*What this task involves*
All that should be output is the block of lines below from the line with "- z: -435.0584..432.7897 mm" to the line with "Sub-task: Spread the", both included, exactly as written.
□ □ □ □ □ □ □
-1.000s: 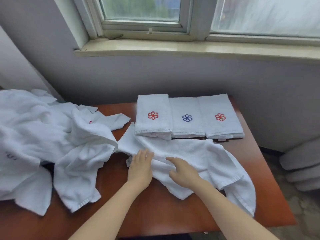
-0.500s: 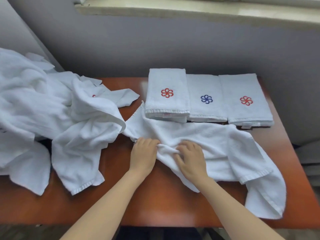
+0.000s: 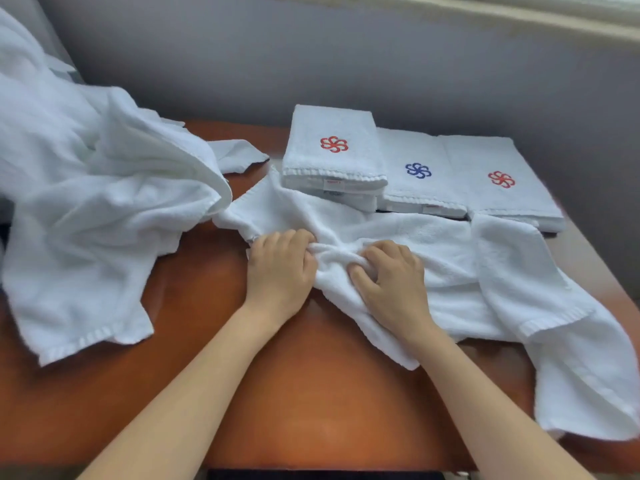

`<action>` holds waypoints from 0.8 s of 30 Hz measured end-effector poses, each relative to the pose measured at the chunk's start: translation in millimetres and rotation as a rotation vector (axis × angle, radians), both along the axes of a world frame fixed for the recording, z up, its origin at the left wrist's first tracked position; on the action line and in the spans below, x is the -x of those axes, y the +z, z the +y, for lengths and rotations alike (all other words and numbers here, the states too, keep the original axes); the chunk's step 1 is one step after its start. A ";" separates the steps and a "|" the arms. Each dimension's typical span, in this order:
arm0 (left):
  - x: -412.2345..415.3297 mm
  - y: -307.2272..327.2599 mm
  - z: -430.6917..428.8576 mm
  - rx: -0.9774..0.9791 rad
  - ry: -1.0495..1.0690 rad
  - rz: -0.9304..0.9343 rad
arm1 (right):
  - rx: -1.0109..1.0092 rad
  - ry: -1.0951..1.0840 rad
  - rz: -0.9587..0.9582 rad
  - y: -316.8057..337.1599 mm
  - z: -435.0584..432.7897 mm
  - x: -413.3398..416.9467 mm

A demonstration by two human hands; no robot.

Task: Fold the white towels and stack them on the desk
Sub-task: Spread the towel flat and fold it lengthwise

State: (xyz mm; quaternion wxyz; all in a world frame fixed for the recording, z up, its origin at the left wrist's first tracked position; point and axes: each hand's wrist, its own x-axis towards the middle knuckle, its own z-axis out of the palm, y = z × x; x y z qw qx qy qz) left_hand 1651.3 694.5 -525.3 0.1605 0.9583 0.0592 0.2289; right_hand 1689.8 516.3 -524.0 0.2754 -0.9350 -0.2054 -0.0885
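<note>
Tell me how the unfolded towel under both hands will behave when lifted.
Probably floppy: the towel bunches into ridges where the left hand and right hand grip it. One end droops off the desk, so expect sagging.

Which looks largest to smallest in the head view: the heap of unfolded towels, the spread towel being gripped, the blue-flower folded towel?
1. heap of unfolded towels, even cropped at the left edge.
2. spread towel, somewhat smaller.
3. blue-flower folded towel, clearly smallest, though farther from the camera.
</note>
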 end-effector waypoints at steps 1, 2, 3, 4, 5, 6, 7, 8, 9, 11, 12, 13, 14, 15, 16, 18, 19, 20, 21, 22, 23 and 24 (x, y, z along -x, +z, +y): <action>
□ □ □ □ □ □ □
*Result below*
  - z: -435.0584..432.7897 mm
  - x: -413.3398..416.9467 mm

A demonstration by two human hands; no robot.

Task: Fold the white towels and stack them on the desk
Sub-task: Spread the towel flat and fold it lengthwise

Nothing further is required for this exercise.